Mais c’est avec Angela Pietragura, sa maîtresse à Milan, une femme brune et voluptueuse qu’il connaître une liaison mouvementée faite de séparations et de réconciliations. A la dernière rupture, Stendhal envisage même le suicide.
Par la suite, l'auteur De La Chartreuse de Parme ressentira un amour idéalisé pour sa cousine Adèle Rebuffel mais aussi un amour charnel pour la mère de celle-ci.

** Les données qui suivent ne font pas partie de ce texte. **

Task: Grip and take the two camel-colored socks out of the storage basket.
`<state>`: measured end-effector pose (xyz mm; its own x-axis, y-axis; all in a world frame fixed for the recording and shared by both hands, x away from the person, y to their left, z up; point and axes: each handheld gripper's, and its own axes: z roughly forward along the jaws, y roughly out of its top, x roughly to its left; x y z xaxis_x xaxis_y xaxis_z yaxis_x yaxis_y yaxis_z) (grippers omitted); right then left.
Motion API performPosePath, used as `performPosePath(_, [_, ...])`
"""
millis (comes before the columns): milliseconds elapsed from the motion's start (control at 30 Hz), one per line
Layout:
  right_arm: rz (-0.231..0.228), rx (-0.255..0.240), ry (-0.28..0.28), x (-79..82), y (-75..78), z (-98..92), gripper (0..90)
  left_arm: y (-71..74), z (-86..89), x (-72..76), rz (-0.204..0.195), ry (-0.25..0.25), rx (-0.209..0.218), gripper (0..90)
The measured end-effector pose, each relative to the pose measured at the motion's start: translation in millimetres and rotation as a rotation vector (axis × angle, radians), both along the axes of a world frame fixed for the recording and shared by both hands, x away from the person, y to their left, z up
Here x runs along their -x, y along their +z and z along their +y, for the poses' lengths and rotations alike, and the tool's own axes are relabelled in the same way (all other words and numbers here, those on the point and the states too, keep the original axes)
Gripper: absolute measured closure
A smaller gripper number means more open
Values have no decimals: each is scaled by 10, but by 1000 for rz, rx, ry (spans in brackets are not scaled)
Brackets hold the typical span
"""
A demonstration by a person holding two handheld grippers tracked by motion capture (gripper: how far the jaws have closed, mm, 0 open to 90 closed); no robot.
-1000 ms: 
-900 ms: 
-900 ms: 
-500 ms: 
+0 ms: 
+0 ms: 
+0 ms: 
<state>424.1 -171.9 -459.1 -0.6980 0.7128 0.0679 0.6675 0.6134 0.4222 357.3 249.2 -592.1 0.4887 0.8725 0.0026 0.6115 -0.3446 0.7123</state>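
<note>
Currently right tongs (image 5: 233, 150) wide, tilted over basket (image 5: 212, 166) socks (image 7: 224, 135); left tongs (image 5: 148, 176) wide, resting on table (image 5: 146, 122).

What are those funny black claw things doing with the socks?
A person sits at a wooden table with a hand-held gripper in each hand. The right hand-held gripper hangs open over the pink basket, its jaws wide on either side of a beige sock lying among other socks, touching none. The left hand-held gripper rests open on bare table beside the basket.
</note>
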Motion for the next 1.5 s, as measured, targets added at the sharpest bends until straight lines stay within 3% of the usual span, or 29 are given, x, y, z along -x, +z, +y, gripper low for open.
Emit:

Ses amours ne seront pas toujours réciproques comme ce fut le cas pour Victorine Mounier, de Wilhelmine von Griesheim et d’Alexandrine Daru, des expériences très douloureuses pour l’écrivain.
Pourtant, un coup de foudre réciproque semble unir de façon passionnée de 1819 à 1821 Matilde Dembowski à Stendhal. Tous deux font l’expérience de la "cristallisation”, c’est-à-dire du phénomène qu’il décrit dans son essai : de l’adoration et l’invention de qualités imaginaires à propos de l’être élu par le cœur. Stendhal éprouve une passion dévorante pour Matilde, mais elle est refroidie par une lettre que sa cousine lui adresse dans laquelle Stendhal est présenté comme “un homme à femmes”. A partir de cette expérience douloureuse, va naître le célèbre essai : “De l’amour” (paru en 1822).
D’autres amours vont, soit guérir l’auteur de la passion pour Matilde comme ce fut le cas avec Clémentine Curial et avec l’amour torride d’Alberthe de Rubempré, soit le consoler dans sa vieillesse comme le fera la dévouée Giulia Rinieri, "sa dernière romance" à Rome.
Ces expériences amoureuses sont le ferment qui inspirera son œuvre. Si “De l’amour” est une suite d’anecdotes mais aussi un essai de science analytique qui pourrait être intitulé “la physiologie de l’amour”, l’auteur explique les diverses étapes du sentiment qui se succèdent. L’amour est comme “la voie lactée, un amas brillant formé de milliers de petites étoiles”. Cet essai fut commencé à Milan à la suite de bals masqués du carnaval de 1820 et pourrait être le credo "L’amour est la faiblesse des âmes fortes.”